_Information shown_.
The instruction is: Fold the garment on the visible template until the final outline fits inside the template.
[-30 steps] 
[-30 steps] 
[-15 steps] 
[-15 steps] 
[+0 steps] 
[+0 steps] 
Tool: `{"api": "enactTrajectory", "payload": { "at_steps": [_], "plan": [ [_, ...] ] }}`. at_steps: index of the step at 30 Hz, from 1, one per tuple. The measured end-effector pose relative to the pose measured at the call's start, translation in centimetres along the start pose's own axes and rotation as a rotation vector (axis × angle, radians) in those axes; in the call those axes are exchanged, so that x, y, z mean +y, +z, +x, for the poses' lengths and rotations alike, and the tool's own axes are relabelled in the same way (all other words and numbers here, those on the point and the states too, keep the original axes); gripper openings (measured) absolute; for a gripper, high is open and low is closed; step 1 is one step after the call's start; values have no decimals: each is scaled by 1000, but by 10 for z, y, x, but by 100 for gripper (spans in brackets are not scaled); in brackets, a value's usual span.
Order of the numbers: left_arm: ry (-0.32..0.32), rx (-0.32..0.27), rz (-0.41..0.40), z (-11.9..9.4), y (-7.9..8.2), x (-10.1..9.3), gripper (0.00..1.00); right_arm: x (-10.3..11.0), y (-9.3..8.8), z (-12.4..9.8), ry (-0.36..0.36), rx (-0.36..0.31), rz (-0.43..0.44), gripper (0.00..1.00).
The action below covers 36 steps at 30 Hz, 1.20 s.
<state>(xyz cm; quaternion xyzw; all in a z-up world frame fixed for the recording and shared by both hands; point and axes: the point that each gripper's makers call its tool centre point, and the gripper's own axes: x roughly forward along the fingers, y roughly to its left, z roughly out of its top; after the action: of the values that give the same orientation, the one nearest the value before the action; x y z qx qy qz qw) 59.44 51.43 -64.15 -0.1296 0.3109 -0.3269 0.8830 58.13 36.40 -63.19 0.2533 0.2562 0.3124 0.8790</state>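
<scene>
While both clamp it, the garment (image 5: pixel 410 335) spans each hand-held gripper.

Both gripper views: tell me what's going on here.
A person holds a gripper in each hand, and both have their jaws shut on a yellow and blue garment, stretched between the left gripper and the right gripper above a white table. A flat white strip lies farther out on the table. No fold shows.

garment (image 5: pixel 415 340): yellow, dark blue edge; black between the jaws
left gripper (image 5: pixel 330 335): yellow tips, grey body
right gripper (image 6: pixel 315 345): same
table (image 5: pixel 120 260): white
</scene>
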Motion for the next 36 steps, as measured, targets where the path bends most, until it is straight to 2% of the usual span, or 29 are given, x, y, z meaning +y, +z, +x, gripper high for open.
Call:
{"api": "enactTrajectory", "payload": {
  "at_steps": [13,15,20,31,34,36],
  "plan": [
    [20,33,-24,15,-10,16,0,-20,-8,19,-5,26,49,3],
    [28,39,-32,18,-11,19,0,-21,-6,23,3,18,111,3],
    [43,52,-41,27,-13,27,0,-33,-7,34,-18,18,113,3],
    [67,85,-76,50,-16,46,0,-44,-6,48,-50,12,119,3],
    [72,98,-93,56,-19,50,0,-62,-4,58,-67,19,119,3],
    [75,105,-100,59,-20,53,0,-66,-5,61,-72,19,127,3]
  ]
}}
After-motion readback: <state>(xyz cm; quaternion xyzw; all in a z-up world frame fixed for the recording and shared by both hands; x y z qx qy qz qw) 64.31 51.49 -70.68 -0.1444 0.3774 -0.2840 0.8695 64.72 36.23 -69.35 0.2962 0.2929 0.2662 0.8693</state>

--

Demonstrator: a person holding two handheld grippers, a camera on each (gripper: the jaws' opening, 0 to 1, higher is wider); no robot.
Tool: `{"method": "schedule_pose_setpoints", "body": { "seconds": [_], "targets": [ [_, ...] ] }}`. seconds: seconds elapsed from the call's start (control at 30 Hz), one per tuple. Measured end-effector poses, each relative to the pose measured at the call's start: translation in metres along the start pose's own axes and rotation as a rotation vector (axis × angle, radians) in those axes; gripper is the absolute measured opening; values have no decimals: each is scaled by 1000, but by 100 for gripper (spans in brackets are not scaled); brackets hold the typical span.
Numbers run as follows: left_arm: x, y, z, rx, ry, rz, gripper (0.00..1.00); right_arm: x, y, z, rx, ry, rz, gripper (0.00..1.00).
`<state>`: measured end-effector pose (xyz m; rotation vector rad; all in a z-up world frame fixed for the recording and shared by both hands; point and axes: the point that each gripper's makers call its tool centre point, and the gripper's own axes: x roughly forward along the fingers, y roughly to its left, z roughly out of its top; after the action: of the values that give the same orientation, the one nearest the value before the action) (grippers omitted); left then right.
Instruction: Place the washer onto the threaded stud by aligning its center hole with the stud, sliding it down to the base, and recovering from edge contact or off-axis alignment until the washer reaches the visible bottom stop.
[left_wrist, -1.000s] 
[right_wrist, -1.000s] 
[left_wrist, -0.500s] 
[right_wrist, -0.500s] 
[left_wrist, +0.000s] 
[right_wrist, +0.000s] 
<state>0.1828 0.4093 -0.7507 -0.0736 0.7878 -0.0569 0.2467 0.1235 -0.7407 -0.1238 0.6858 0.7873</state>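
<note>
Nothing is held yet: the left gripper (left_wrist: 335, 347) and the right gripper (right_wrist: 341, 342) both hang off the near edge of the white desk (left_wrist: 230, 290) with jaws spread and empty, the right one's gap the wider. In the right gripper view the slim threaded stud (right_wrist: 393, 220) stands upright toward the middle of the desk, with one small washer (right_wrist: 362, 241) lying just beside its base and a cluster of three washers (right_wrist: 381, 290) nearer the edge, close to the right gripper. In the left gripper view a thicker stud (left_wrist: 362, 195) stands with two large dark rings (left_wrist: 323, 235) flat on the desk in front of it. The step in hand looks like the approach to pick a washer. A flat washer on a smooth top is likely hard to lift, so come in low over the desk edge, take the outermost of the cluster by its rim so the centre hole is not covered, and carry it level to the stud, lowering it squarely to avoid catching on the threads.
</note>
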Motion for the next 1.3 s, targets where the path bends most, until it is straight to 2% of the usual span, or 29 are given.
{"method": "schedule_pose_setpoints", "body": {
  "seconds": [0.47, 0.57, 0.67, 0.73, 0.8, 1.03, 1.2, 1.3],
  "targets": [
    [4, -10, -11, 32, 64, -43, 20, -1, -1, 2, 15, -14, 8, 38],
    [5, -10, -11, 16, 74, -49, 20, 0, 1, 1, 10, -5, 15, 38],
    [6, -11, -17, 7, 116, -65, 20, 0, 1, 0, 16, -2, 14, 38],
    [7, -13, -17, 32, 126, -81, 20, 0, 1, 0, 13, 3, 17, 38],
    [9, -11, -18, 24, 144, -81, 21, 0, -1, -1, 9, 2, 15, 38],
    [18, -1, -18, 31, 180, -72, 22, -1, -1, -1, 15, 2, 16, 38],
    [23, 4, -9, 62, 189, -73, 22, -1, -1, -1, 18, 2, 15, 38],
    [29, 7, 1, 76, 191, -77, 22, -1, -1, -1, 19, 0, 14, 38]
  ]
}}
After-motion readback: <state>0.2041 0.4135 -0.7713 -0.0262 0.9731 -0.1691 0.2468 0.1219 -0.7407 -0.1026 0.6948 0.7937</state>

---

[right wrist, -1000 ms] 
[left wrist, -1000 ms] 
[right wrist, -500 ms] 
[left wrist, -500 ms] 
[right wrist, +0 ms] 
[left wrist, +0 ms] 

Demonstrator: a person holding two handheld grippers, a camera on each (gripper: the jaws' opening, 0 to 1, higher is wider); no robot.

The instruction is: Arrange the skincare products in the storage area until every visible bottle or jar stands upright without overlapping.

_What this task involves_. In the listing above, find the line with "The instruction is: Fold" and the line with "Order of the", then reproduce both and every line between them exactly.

_Answer for this exercise_.
The instruction is: Fold the garment on the visible template until the final outline fits inside the template.
[-30 steps] 
[-30 steps] 
[-15 steps] 
[-15 steps] 
[+0 steps] 
[+0 steps] 
Tool: `{"api": "enactTrajectory", "payload": { "at_steps": [_], "plan": [ [_, ...] ] }}`. at_steps: index of the step at 30 Hz, from 1, one per tuple. The measured end-effector pose relative to the pose measured at the call's start, translation in centimetres along the start pose's own axes and rotation as a rotation vector (axis × angle, radians) in those axes; in the call those axes are exchanged, so that x, y, z mean +y, +z, +x, for the poses' lengths and rotations alike, and the tool's own axes are relabelled in the same way (all other words and numbers here, those on the point and the states too, keep the original axes); gripper openings (measured) absolute; for a gripper, high is open and low is closed; step 1 is one step after the call's start; values have no decimals: each is scaled by 1000, but by 10 for z, y, x, but by 100 for gripper (spans in brackets are not scaled); in brackets, a value's usual span.
Order of the numbers: left_arm: ry (-0.32..0.32), rx (-0.32..0.27), rz (-0.41..0.40), z (-11.9..9.4), y (-7.9..8.2), x (-10.1..9.3), gripper (0.00..1.00); right_arm: x (-10.3..11.0), y (-9.3..8.8), z (-12.4..9.8), ry (-0.36..0.36), rx (-0.36..0.31), rz (-0.43..0.44), gripper (0.00..1.00).

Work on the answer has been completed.